* **REQUIRED ACTION**: Scan the material below for the string "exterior", and copy every line where it shows up.

☆ ☆ ☆ ☆

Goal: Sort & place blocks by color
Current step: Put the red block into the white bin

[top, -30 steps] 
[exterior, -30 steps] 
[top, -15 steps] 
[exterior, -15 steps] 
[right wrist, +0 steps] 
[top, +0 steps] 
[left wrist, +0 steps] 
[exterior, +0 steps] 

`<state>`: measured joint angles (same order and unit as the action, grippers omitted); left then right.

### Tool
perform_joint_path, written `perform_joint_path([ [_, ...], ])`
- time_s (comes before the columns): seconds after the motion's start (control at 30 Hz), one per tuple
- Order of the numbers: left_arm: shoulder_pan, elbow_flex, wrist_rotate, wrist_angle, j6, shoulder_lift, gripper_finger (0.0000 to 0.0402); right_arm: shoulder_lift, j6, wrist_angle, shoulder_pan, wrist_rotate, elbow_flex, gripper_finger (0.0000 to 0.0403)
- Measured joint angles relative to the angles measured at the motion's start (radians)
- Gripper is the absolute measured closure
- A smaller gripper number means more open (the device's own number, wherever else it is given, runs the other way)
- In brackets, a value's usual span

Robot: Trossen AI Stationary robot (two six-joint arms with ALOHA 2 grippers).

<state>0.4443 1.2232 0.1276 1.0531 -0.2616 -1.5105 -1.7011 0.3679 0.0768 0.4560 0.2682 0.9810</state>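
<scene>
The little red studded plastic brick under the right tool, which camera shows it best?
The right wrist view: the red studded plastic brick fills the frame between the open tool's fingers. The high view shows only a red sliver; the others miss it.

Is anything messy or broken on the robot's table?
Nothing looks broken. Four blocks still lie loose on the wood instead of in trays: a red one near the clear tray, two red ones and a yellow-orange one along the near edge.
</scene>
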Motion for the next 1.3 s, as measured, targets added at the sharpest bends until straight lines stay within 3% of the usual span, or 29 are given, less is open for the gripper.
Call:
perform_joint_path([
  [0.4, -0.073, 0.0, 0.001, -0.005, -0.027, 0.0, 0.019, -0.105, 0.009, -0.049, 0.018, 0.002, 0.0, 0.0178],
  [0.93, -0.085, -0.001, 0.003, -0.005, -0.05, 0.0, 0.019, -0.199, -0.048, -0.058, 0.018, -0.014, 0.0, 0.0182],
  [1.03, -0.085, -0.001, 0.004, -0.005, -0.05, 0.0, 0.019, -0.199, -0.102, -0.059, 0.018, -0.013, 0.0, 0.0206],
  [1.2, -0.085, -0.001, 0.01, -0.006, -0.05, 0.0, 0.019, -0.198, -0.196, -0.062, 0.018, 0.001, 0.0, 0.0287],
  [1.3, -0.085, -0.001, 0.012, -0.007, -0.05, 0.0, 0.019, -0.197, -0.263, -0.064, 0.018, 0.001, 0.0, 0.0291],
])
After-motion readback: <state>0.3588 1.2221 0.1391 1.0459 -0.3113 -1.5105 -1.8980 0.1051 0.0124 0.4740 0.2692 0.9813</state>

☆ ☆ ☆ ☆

* **TASK RESPONSE**:
[exterior, -30 steps] 
[exterior, -15 steps] 
[exterior, +0 steps] 

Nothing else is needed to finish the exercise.